Safer solid-state batteries may be on the horizon
A team of scientists from Australia and America have developed a non-flammable electrolyte material for sodium batteries, which are claimed to be safer and cheaper than their lithium-ion brethren.
Liquid electrolytes currently used in lithium and sodium batteries can be flammable if exposed to particular conditions. Therefore, they can pose a safety risk for applications such as in electric vehicles.
Now, a team of researchers from Deakin University’s Institute for Frontier Materials has been working on a solid polymer electrolyte material that replaces the flammable solvents.
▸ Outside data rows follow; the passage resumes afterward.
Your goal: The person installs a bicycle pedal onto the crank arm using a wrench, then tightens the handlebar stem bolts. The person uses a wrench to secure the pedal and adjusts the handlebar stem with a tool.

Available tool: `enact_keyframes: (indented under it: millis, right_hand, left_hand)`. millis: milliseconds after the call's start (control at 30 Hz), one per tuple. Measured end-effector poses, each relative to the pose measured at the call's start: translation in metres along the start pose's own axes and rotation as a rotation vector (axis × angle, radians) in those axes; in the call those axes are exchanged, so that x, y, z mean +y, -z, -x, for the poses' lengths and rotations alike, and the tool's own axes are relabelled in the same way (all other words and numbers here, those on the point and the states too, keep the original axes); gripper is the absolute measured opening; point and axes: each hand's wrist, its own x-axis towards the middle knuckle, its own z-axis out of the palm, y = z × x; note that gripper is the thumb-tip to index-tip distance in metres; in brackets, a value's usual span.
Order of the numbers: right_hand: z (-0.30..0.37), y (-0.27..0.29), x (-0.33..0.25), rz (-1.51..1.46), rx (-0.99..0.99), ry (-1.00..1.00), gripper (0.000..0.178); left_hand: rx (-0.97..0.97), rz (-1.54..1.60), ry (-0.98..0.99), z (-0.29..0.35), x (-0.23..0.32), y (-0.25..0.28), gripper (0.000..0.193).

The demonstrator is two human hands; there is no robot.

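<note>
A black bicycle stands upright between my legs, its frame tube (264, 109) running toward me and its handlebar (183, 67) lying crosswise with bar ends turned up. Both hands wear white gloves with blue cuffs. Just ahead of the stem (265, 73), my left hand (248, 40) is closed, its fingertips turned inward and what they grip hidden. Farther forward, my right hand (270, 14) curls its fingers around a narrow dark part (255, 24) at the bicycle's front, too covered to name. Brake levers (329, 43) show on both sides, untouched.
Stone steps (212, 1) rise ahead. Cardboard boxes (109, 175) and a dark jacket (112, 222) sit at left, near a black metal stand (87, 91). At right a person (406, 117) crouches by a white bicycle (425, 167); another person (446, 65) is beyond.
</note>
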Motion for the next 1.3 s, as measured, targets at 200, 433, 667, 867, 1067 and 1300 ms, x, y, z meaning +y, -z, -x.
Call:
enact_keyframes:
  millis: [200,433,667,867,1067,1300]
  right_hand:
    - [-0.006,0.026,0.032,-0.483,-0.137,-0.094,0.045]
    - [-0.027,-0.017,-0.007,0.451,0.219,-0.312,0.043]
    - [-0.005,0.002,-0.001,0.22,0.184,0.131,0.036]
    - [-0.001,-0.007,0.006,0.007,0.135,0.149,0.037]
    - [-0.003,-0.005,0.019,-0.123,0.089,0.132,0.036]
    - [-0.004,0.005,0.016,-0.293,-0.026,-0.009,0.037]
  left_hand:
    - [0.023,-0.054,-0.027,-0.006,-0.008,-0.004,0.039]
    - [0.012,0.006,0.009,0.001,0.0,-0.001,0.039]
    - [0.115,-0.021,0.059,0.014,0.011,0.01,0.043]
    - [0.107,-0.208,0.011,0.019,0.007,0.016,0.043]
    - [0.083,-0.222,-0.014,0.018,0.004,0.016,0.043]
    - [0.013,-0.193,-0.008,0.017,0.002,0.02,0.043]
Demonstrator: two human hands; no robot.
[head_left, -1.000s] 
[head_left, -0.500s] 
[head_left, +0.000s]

These developments may serve as a pathway towards a safer form of battery.
An important component in the electrolyte was developed by Dr Cheng Zhang and Professor Andrew K Whittaker from the University of Queensland’s Australian Institute for Bioengineering and Nanotechnology. Researchers from the University of Illinois Chicago and the University of California Santa Barbara also contributed to the research.
“Most industries that develop sodium batteries generally use carbon-based electrode and liquid electrolyte, which has low capacity and also can fuel a fire if the battery overheats,” said Dr Xiaoen Wang, who is leading the research.
“We are taking a different approach, using reactive sodium metal as an anode to increase battery capacity and in the process are developing safer electrolytes to ensure the safety of sodium batteries.”
The researchers have stated that this is the first time that a fluorine-containing polymer has been used in solid-state sodium batteries before, with its use allowing them to be solvent-free and therefore less likely to be set alight spontaneously.
Additionally, one particular advantage of sodium batteries is that they have a low production cost, with sodium being plentiful and cheap.
“As lithium could become a rare commodity, the price of lithium batteries is high, while on the other hand, sodium resources are more abundant,” Wang said. “Our polymer will support the use of sodium batteries, which are low-cost when compared to lithium batteries.”
The use of the electrolyte material is helping to counteract another problem of sodium-based batteries, which is their reduced lifespan and lower energy density; by adopting it the scientists have found that their batteries have been able to reach 1000 cycles, which is comparable to a lithium battery.
Having done small-scale testing, the researchers are continuing their research, and larger models and prototypes will be moved ahead with soon. They are also hoping to utilise the batteries in solar energy storage or for electric cars in the future.
The full paper describing the electrolyte material is available from the journal Nature Materials.